2.3. Protein Expression by Immunofluorescence Assay

To analyze the protein expression of EMT markers and PARP-1 was performed the immunofluorescence assay according to Gelaleti et al. (2017) [17]. Briefly, 6 × 104 cells of CF41 and MDA-MB-468 cell lines were transferred to a silicone separator attached to a slide and kept in the incubator for 24 h at 37 °C with 5% CO2. Then, the cells were treated with carboplatin, losartan, or both in combination. For the immunofluorescence technique were used the specifics primary antibodies E-cadherin (1:200) (catalogue number 3195S, Cell Signaling Technology, Danvers, MA, USA), N-cadherin (1:100) (catalogue 7939, Santa Cruz Biotechnology, Dallas, TX, USA) and PARP-1 (1:50) (catalogue 436400, Thermo Fisher Scientific, Waltham, MA, USA) and the secondary antibody used was Alexa Fluor 648 anti-mouse IgG (1:100) (Sigma-Aldrich). To analyze the protein expression, the cells were captured using a microscope containing a specific software (OLYMPUS, model BX53, software Image-Pro Plus version 7.0, Rockville, MD, USA). All experiments were carried out in triplicate and protein expression was quantified according to Jardim-Perassi et al. (2014) [18] as cited by Gelaleti et al. (2017) [17]. The analyses were performed using ImageJ Software (NIH, Bethesda, MD, USA) and all values were obtained in arbitrary units (a.u.) and represented as the mean optical density (M.O.D.).

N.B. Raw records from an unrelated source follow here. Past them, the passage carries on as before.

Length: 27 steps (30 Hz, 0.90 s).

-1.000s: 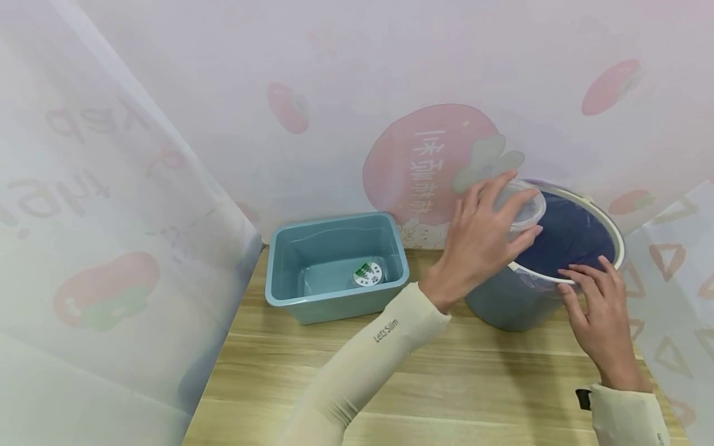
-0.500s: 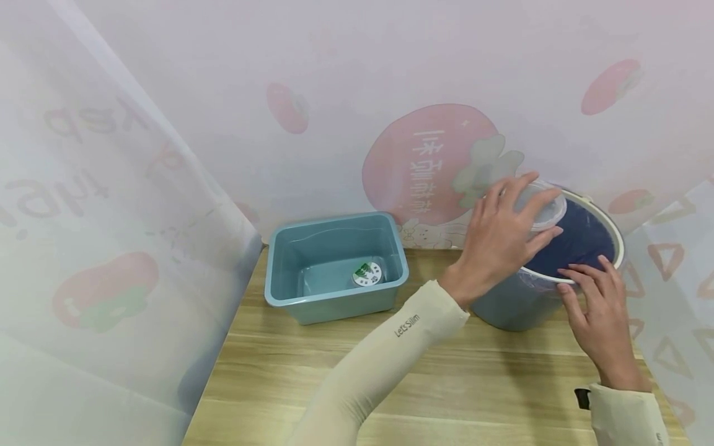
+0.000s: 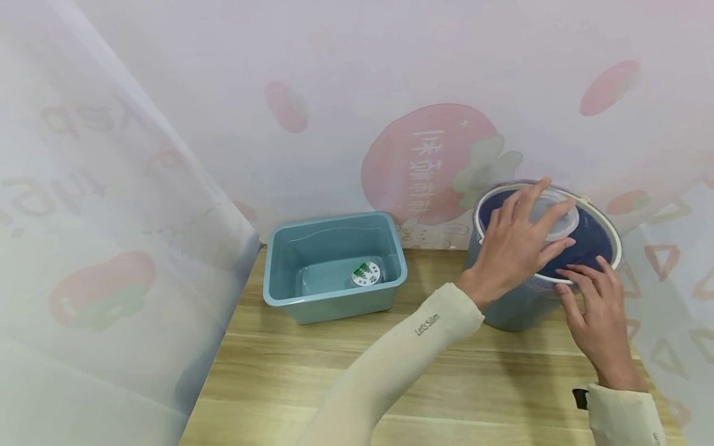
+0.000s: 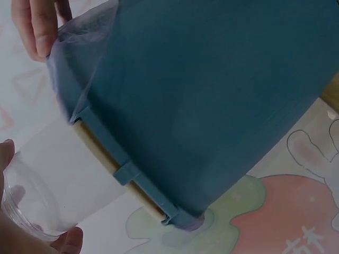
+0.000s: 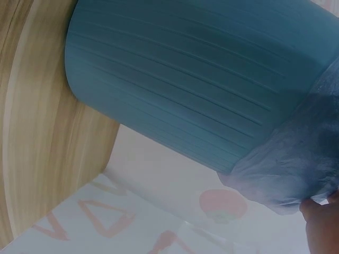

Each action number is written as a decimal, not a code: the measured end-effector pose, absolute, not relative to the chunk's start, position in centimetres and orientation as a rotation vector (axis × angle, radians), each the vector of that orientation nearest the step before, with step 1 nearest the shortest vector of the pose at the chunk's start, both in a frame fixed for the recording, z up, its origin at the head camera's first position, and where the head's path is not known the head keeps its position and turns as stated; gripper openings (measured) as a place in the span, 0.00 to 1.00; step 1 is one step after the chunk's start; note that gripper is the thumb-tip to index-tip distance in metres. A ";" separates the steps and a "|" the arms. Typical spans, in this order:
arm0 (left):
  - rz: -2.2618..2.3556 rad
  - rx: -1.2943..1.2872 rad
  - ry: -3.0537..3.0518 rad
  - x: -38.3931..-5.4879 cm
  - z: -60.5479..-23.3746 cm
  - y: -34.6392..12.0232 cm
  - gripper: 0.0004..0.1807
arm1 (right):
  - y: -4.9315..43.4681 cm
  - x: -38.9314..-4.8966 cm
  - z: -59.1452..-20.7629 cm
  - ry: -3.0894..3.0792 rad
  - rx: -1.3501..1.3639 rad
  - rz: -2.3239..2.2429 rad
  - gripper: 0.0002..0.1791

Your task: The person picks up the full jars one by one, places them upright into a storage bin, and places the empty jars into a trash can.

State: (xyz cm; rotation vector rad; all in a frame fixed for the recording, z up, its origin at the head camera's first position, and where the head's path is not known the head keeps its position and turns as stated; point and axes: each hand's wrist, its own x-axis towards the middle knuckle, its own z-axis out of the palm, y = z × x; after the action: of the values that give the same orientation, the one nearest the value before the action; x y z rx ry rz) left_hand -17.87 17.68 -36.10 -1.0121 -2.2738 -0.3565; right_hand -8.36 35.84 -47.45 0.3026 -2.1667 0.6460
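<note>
My left hand [image 3: 515, 238] holds a clear round plastic container [image 3: 556, 218] by its sides, over the mouth of a blue-grey trash bin [image 3: 515, 306]. In the left wrist view the see-through plastic container [image 4: 32, 203] is apart from the bin's rim. The bin has a cream-coloured rim ring and a dark bag [image 3: 594, 238] lining it, whose edge folds over the outside. My right hand [image 3: 599, 310] grips the near right rim, fingers over the edge and thumb outside. In the right wrist view its fingers touch the bag's folded edge [image 5: 286, 174].
A blue rectangular plastic basin [image 3: 334, 303] stands left of the bin. Inside it lies a round item with a white and green printed top [image 3: 366, 274]. Both containers stand on a wood-grain table [image 3: 446, 390], against a printed curtain [image 3: 334, 155] at the back and sides.
My left hand has moved right with the clear plastic container, from the bin's left edge to above its opening. The right hand has stayed on the rim.
</note>
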 end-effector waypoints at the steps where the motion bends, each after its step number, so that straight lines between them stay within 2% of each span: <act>1: -0.354 -1.015 -2.280 -17.9 -36.2 17.9 0.34 | 35.8 -8.4 -47.4 -2.166 0.301 0.645 0.39; 14: -0.228 -0.985 -2.667 -18.5 -37.5 19.3 0.35 | 35.9 -8.0 -47.5 -2.198 0.271 0.683 0.35; 27: -0.197 -0.990 -2.786 -18.3 -37.4 19.9 0.31 | 35.8 -7.9 -47.4 -2.224 0.301 0.649 0.39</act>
State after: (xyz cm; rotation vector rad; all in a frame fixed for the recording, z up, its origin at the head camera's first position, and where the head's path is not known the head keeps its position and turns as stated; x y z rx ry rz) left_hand -18.34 19.94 -37.36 -0.9900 -2.7863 -0.1971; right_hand -7.91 35.78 -47.38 0.3010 -2.2244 0.6489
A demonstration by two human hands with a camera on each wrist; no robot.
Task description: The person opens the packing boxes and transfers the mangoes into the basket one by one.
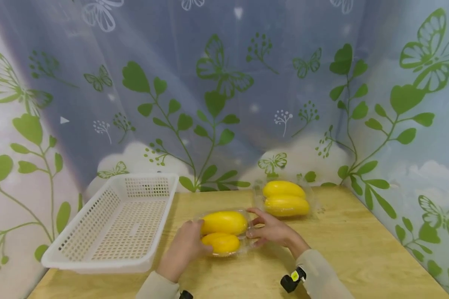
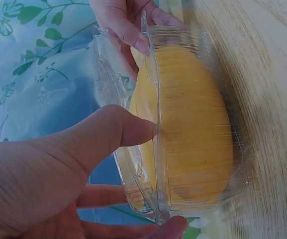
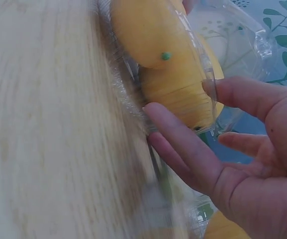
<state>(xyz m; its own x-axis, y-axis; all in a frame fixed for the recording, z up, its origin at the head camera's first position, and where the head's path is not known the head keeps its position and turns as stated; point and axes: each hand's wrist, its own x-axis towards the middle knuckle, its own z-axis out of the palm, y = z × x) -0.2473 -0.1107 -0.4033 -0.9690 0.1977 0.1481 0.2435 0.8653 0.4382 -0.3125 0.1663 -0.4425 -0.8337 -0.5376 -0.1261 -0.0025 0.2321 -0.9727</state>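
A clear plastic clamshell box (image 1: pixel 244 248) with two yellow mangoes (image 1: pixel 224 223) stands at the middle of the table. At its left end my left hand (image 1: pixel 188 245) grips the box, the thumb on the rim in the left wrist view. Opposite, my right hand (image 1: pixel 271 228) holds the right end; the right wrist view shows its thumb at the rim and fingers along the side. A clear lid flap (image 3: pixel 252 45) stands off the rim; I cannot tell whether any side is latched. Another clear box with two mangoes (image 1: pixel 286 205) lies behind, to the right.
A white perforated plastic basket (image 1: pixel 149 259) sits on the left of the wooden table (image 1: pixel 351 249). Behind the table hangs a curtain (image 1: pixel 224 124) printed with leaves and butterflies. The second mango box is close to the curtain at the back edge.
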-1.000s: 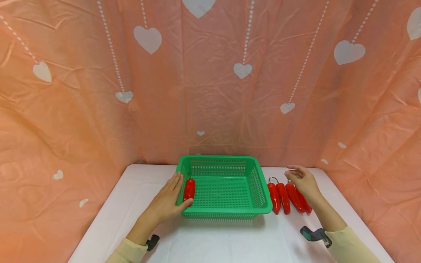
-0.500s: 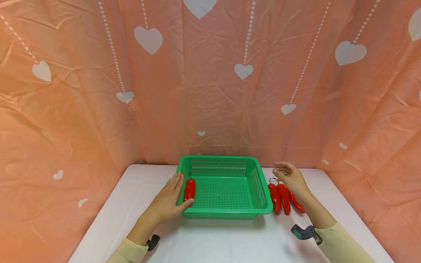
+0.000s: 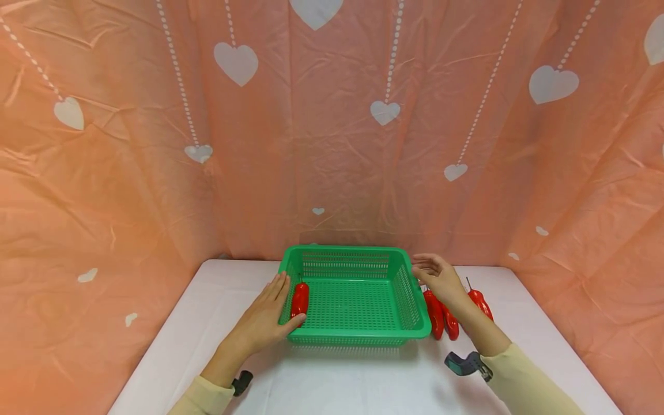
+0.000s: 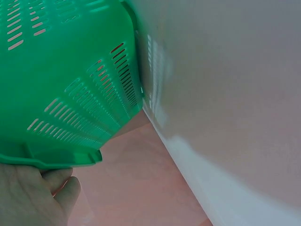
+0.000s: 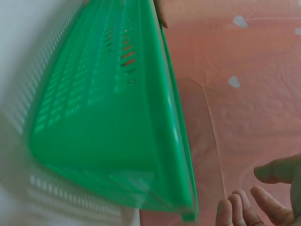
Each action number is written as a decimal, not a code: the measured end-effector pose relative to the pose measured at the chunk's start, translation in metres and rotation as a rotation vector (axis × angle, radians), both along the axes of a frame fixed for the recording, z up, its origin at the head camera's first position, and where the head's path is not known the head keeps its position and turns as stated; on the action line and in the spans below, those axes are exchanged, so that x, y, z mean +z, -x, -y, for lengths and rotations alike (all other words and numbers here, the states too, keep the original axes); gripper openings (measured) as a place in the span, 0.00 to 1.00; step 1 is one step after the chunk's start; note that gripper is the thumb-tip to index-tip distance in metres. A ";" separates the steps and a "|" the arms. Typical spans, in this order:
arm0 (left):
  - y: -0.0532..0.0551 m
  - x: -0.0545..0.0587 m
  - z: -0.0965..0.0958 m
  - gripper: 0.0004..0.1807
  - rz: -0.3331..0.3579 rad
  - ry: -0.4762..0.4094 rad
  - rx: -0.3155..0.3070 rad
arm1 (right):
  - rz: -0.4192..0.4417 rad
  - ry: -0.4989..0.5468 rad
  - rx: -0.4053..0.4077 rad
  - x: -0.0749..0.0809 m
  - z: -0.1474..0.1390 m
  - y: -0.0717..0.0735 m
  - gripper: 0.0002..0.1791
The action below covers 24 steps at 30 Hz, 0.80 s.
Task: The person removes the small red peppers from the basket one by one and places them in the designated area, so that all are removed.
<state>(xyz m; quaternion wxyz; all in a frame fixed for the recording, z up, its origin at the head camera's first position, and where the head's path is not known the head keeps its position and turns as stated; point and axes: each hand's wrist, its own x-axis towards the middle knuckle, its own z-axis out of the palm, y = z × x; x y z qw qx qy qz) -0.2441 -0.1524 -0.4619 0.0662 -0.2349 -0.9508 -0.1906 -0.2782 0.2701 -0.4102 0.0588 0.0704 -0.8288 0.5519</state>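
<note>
A green plastic basket with slotted walls stands on the white table. One red chili pepper lies inside along its left wall. My left hand rests over the left rim with straight fingers, the thumb reaching over the front corner. In the left wrist view, part of that hand meets the basket's rim. By the right rim is my right hand, its fingers loosely bent; in the right wrist view its fingertips hold nothing. Red chili peppers lie beneath that hand and forearm, partly hidden.
Another red chili pepper shows to the right of my right forearm. An orange curtain with white hearts hangs behind and at both sides of the white table. Dark devices are strapped at the wrists.
My right hand has moved left from above the chili peppers to the basket's right rim, uncovering a pepper at the far right. My left hand, the basket and its pepper have stayed put.
</note>
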 end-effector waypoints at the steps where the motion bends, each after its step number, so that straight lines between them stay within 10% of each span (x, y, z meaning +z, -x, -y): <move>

2.4. Protein Expression by Immunocytochemistry Staining

The cells were plated (6 × 104 cells) and submitted to gene edition of AGTR-1 by CRISPR/Cas9. After, cells were fixed in 4.0% paraformaldehyde and the primary antibodies were used to delineate the expression of corresponding antigens: VEGF (1:300) (Santa Cruz Biotechnology, Dallas, TX, USA) and PARP-1 (1:50) (catalogue 436400, Thermo Fisher Scientific) The immunocytochemistry staining procedures were performed using Reveal System of Detection without Biotin Kit (Biogen, Cambridge, MA, USA) according to the manufacturer’s instructions. Briefly, cells were washed with distilled water and incubated with citrate buffer at 96 °C for 35 min for antigen retrieval. Once it was washed with PBS the sections were incubated with 0.1% of hydrogen peroxide for 15 min and protein blocking for 10 min. Following this process, sections were incubated with the primary antibody diluted in PBS/albumin 5% at 4 °C overnight and with secondary antibody (anti-mouse and -rabbit immunoglobulins). The sections were washed once again and incubated with HRP peroxidase conjugate followed by chromogenic substrate (3,3′-diaminobenzidine tetrahydrochloride—DAB) (Biogen, Cambridge, MA, USA). At the end, all sections were counter stained with hematoxylin, dehydrated and cover slipped with Erv Mount (Easypath, Sao Paulo, Brazil).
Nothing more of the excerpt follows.